Regardless of this agency’s future, this story raises several questions pertaining to the agency’s capacity to contain and treat violence and horror. The implicit message to young boys seeing a toilet without a seat is there’s no space for them to rid themselves of negative experiences and maintain a gestative equilibrium, which coincides with their internal states and their treatment. If they want to externalize, defecate, or urinate something out of their mind or body, it will not be permitted in a clean or respectful setting. When they return the following week to use the bathroom and see nothing has changed with the seat on the floor, they will know adults are present — there are witnesses. There are always witnesses in one form or another as individuals — or an agency — act against safety, privacy, and opportunities of healing.
Even if a child decided to use the men’s room in this condition, we can assume he infers a sense of inadequacy and self-loathing. Female victims will also be entangled in this implicit organizational enactment; they can also assume potentially negative feelings related to the “seat” and infer the females get the “good stuff,” and take on an attitude of not respecting men who are forced to relieve themselves in a hole that lacks a seat.
These small occurrences do not seem insignificant when viewed with the serious ramifications they could potentially have. This lack of empathy toward survivors and perpetrators is a potential glimpse into public agencies treating children and adolescents who have been sexually abused or have abused others. It illustrates the difficult task of managing not only the inner space of trauma treatment, but also the significance of the physical space.
I have not fixed this toilet seat yet. Every week when I am in the office, I transition between utter disappointment the toilet seat is still on the floor and amazement that it is still there. I grapple with the idea of fixing it myself. I convince myself I am just a therapist in the agency and work a very part-time, limited position. Why would this be my responsibility? Who is responsible for this? On a broader level, who watches the watchmen?
If an agency cannot be diligent about digesting horrors, the horrors will find a nesting zone. Obviously, none of the above can be directly correlated to the mismanagement of this agency or alternatively to its claim of specializing in sexual violence. Nevertheless, I think this sequence of events poses as an opportunity to question the physical spaces we partake in as part of the clinical work we practice. We all leave settings and remain in others. We shape and design specific spaces and disregard others. Sense memories are abbreviated into our internal grasp of spaces we have held, partaken in, and absolved ourselves from.
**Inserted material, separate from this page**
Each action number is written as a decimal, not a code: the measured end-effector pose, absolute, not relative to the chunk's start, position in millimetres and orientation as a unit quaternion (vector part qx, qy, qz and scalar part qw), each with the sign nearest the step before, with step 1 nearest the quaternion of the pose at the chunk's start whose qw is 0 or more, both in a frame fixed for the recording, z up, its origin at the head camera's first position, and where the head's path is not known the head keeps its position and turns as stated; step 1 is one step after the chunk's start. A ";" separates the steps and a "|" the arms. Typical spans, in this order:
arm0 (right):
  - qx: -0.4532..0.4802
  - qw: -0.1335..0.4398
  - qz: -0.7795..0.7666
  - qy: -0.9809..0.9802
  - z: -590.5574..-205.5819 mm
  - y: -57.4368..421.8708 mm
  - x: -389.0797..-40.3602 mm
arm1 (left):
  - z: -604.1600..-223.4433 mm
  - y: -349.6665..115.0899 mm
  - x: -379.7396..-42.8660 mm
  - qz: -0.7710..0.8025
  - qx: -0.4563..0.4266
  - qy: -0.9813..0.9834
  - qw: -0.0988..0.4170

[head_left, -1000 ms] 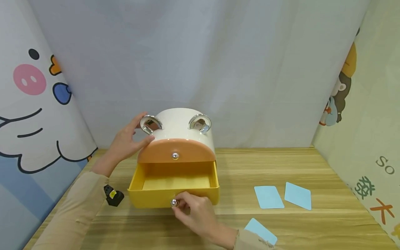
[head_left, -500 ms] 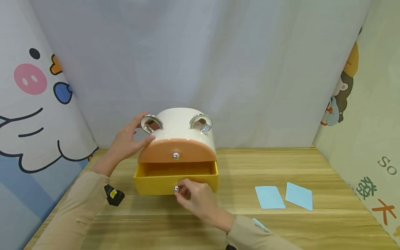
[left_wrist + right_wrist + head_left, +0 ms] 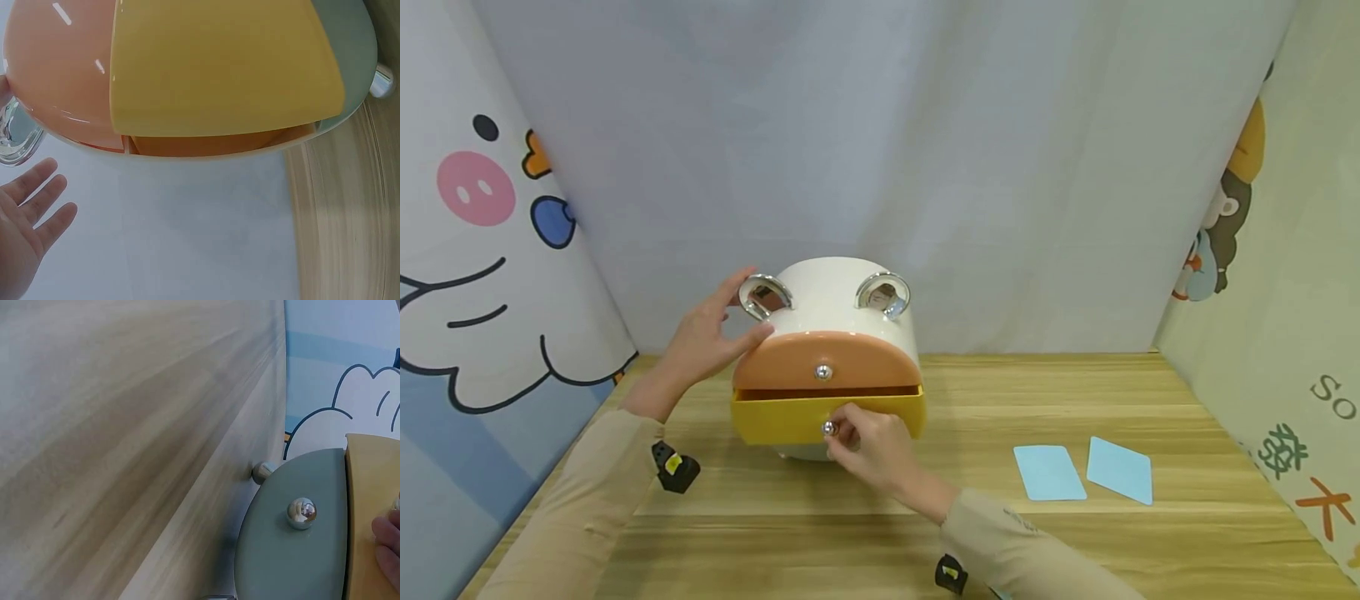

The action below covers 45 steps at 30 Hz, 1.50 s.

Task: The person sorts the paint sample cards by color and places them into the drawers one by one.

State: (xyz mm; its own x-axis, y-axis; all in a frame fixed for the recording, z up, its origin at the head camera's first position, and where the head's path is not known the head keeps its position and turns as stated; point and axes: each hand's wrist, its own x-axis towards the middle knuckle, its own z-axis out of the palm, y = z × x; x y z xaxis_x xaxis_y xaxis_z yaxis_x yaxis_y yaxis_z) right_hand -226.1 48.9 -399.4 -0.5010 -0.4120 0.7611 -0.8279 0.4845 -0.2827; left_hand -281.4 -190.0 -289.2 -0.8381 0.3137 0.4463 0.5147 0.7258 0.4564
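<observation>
A rounded storage box (image 3: 838, 287) with a white top and two chrome ear-like loops stands on the table. Its orange top drawer (image 3: 775, 367) is closed; the yellow middle drawer (image 3: 782, 421) sticks out a little. With thumb and forefinger my right hand (image 3: 876, 446) pinches this drawer's silver knob (image 3: 828, 427). My left hand (image 3: 703, 337) rests against the box's upper left side beside one loop, fingers extended and spread in the left wrist view. Below the yellow drawer, the right wrist view has a grey-green drawer (image 3: 275, 550) with a round silver knob (image 3: 301, 513).
Two light blue cards (image 3: 1049, 472) lie on the wooden table (image 3: 1187, 533) to the right. Part of another blue piece peeks out under the right sleeve (image 3: 1022, 546). A grey curtain (image 3: 1000, 167) hangs behind, with printed panels at both sides.
The yellow drawer has slid back most of the way into the box, with my right hand following on its knob. My left hand has stayed in place.
</observation>
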 end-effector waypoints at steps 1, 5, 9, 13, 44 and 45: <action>0.385 0.315 0.326 -0.804 -398.6 49.1 -227.8 | -289.3 -189.8 -281.5 -0.292 -0.227 -0.913 0.171; 0.377 0.311 0.316 -0.813 -395.5 49.4 -234.5 | -289.3 -189.6 -281.5 -0.297 -0.229 -0.911 0.170; 0.372 0.306 0.309 -0.820 -393.9 48.7 -239.4 | -289.3 -189.8 -281.8 -0.299 -0.229 -0.910 0.172; 0.372 0.301 0.309 -0.822 -394.0 48.6 -240.6 | -289.3 -190.0 -282.2 -0.295 -0.229 -0.911 0.176; 0.287 0.179 0.341 -0.877 -437.9 46.7 -223.0 | -289.7 -189.2 -281.0 -0.298 -0.227 -0.910 0.175; 0.287 0.177 0.331 -0.881 -439.1 46.1 -222.9 | -289.8 -189.4 -281.0 -0.298 -0.227 -0.910 0.175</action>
State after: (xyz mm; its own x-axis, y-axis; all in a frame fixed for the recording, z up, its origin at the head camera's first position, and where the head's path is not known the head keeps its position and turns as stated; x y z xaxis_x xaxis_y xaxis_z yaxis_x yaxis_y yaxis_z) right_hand -222.9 46.1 -439.1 -0.7720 -0.3891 0.5025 -0.6238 0.6156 -0.4817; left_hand -281.0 -189.4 -289.8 -0.8358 0.3078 0.4545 0.5172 0.7193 0.4638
When I return to this setting, there probably will be a toilet seat on the floor of the men’s room. A room with a toilet and a door. I am not sure what I will do next, but it will continue to cause discomfort, unease, and angst. If we cannot feel a level of freedom to act upon our discomfort in clinical settings, I would argue that our clinical work will be constricted and inhibited. Therefore, despite my current employment in the agency, I decided to write this essay. It is crucial we find the inner and communal stamina to advocate on behalf of our patients. Advocacy is reporting misdemeanors in the consulting room, hallways, waiting rooms, and neighborhoods. I do believe that despite such transgressions in the external world, I will reenter sessions with children and parents knowing I have advocated for them inside and outside the room. That, in and of itself, is a crucial step toward healing. ■
Yitzi Katz, LCSW, maintains a private practice in Jerusalem, Israel, and treats survivors and perpetrators of sexual abuse at an agency in Israel. Prior to relocating to Israel, Yitzi had cofounded the Chicago Trauma Collective and worked extensively with survivors of trauma in the child welfare system in Chicago. Yitzi is a lecturer in the China American Psychoanalytic Alliance (CAPA) and a graduate of the Chicago Center for Psychoanalysis (CCP) program in psychoanalytic psychotherapy.